Journalist • Photographer

Bobby Magill is a senior science writer for Climate Central in New York and a journalist who has covered fracking and the environment in Colorado and New Mexico since 2001. 

Greeted by Ghosts in Horseshoe Canyon

Some look like aliens. Others look screaming phantoms. One, called the Holy Ghost, looks like a crowned king. Last weekend, my friends and I finally visited the Great Gallery of Horseshoe Canyon after many years of putting the trip on the calendar and either getting rained out (the road is impassible when extremely wet) or snowed out.

Perhaps 3,000 years old, the pictographs that compose the 200 foot wide Great Gallery embue Horseshoe Canyon with a sense of history nearly unparalelled anywhere north of the Mexican border. Visiting the canyon is an incredible experience as long as you bring an appreciation of history along with you on the hike.

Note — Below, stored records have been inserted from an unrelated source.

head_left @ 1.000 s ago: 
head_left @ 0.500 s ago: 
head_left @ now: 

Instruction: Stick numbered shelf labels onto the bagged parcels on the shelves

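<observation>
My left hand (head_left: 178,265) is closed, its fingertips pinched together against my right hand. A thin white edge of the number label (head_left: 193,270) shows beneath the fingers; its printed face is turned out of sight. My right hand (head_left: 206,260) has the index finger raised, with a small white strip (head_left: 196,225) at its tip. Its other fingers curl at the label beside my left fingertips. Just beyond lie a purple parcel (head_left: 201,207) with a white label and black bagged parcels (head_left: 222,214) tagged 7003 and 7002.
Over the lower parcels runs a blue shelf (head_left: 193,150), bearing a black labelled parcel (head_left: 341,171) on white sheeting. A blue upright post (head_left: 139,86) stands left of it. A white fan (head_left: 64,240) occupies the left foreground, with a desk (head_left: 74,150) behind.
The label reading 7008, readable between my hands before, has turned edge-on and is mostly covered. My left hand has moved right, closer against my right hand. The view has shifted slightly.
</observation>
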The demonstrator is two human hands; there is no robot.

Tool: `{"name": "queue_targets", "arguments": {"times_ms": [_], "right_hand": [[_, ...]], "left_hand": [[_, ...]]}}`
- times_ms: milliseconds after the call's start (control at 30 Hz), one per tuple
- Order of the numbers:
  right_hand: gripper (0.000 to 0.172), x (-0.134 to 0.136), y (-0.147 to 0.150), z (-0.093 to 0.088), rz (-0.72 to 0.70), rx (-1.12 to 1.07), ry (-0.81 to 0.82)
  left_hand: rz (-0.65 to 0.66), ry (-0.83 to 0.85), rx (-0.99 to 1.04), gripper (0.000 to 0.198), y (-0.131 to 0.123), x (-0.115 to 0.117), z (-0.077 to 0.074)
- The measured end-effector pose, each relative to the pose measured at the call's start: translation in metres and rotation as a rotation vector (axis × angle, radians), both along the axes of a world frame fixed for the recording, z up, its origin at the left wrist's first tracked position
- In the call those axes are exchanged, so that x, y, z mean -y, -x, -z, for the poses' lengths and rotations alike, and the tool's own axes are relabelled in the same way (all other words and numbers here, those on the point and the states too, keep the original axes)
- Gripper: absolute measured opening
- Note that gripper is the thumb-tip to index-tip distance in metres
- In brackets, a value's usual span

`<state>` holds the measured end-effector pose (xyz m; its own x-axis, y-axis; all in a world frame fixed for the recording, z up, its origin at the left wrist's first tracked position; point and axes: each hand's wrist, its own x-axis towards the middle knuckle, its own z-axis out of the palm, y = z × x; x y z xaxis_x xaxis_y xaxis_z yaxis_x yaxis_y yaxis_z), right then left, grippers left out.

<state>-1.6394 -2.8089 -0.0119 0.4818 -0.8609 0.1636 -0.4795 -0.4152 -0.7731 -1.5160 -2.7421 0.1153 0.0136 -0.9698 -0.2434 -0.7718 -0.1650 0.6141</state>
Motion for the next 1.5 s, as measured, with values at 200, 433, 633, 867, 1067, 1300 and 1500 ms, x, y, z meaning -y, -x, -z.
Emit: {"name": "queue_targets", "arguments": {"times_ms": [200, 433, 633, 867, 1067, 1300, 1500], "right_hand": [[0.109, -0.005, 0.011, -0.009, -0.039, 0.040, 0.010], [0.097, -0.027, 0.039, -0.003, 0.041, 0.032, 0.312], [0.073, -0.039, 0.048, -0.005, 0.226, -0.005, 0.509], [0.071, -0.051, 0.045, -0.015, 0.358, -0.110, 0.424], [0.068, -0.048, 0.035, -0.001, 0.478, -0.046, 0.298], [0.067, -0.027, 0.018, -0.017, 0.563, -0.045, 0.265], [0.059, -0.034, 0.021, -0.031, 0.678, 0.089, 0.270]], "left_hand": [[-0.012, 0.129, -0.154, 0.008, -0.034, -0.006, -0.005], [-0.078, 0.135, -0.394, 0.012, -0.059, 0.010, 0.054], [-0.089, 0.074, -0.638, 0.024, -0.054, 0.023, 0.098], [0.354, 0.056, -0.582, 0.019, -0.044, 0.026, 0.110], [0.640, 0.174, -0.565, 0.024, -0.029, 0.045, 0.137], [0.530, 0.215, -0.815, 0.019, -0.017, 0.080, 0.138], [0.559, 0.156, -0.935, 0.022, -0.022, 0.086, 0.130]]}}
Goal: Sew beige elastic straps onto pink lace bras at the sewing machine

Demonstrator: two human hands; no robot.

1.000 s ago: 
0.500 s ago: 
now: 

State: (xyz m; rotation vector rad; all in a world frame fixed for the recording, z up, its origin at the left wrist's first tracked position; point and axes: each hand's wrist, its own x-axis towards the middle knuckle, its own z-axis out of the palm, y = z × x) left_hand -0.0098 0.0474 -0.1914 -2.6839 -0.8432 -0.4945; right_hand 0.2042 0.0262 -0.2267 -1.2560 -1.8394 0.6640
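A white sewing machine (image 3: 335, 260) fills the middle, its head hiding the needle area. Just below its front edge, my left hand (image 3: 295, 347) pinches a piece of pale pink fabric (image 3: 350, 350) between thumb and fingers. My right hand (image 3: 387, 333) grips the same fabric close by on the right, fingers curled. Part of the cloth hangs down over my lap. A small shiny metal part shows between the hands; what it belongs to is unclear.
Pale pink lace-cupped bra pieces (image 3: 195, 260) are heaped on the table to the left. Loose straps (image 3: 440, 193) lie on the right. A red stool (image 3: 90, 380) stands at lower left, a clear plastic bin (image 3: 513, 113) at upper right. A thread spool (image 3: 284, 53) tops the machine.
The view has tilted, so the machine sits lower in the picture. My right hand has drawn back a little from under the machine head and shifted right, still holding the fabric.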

Several things to know about Horseshoe Canyon: It's way the hell far from everywhere and 32 miles from the nearest asphalt. It has signs of possibly more than 11,000 years of human habitation (and visitation). It was once called Barrier Canyon, and its pictographs are some of the most extraordinary examples of their kind anywhere. It was Aaron Ralston's escape route after he cut off his arm in Blue John Canyon, which spills into Horseshoe. It's a satellite unit of Canyonlands National Park. And, its rim is inexplicably within cell phone and Facebook range, likely because it's within a long-distance view of Green River, Utah. Its position strategically within Facebook is much to the region's discredit, which means it's not nearly as remote as it seems. But that's another issue.

The hike is short, about seven miles round trip. It's sandy, so if you go, be prepared to hike  uphill on sand on an old oil and gas exploration road and at the sandy bottom of a wash.